Restate word for word the lines of the data below, from the first through the one that has "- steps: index".
*****
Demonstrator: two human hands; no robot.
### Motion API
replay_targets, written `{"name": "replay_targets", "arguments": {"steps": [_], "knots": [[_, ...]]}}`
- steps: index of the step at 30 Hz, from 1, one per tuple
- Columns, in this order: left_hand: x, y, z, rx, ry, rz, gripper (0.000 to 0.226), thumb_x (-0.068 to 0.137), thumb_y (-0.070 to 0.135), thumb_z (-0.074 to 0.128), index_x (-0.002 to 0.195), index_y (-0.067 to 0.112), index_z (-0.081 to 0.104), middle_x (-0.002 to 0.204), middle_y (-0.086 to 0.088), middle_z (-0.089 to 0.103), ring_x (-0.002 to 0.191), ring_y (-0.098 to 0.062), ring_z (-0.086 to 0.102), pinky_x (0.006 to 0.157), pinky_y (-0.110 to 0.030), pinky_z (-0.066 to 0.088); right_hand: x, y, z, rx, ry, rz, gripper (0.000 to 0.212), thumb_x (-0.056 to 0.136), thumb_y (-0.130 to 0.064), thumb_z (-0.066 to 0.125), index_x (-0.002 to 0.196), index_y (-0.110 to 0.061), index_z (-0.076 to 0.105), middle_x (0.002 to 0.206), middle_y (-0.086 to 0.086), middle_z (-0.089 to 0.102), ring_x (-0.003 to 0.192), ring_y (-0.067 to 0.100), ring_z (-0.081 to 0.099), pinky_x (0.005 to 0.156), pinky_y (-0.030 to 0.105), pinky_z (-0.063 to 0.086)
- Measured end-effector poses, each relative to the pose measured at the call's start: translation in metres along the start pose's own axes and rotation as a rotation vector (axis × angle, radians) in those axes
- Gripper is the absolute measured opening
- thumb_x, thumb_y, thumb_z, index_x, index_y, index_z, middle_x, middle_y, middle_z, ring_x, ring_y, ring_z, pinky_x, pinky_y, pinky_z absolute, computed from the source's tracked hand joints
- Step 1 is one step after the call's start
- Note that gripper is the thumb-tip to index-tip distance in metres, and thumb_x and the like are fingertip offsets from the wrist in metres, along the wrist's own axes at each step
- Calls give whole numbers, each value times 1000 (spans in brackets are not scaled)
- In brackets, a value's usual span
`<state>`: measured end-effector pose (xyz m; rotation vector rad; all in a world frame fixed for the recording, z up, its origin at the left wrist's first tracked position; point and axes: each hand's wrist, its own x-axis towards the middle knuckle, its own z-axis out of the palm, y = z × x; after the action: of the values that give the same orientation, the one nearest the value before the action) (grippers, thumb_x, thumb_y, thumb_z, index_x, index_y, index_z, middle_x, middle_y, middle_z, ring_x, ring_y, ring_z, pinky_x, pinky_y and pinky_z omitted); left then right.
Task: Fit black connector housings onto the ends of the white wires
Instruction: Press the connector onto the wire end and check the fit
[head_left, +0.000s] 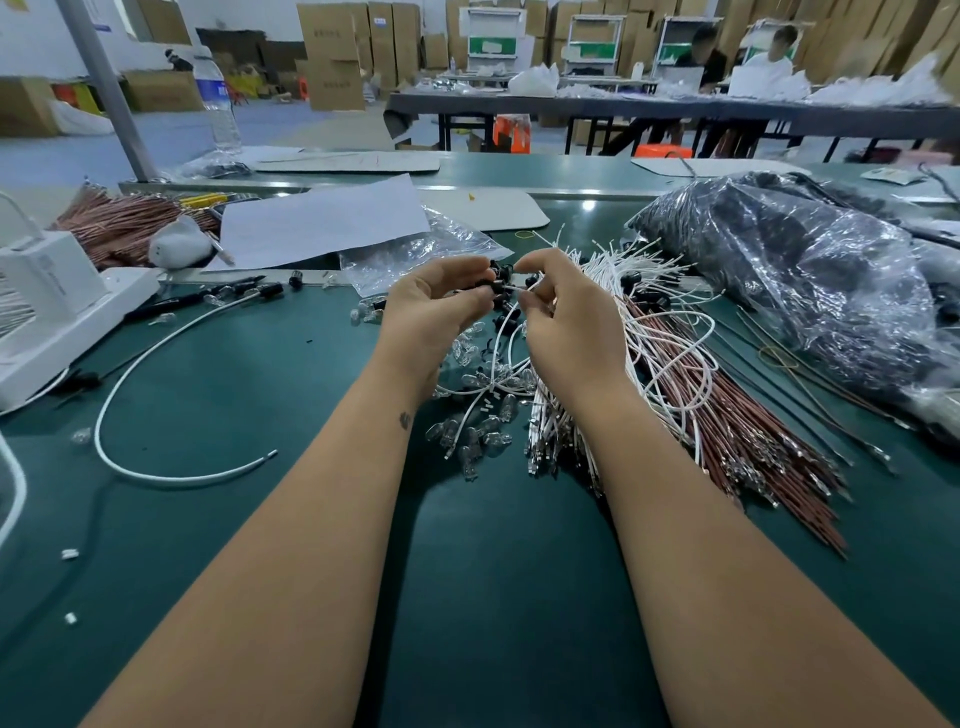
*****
» Answer for the task
Demonstrator: two human hands; no robot.
### Motion API
replay_targets, written `{"name": "replay_targets", "arguments": {"steps": [_], "knots": [[_, ...]]}}`
- steps: index of the step at 30 Hz, from 1, one per tuple

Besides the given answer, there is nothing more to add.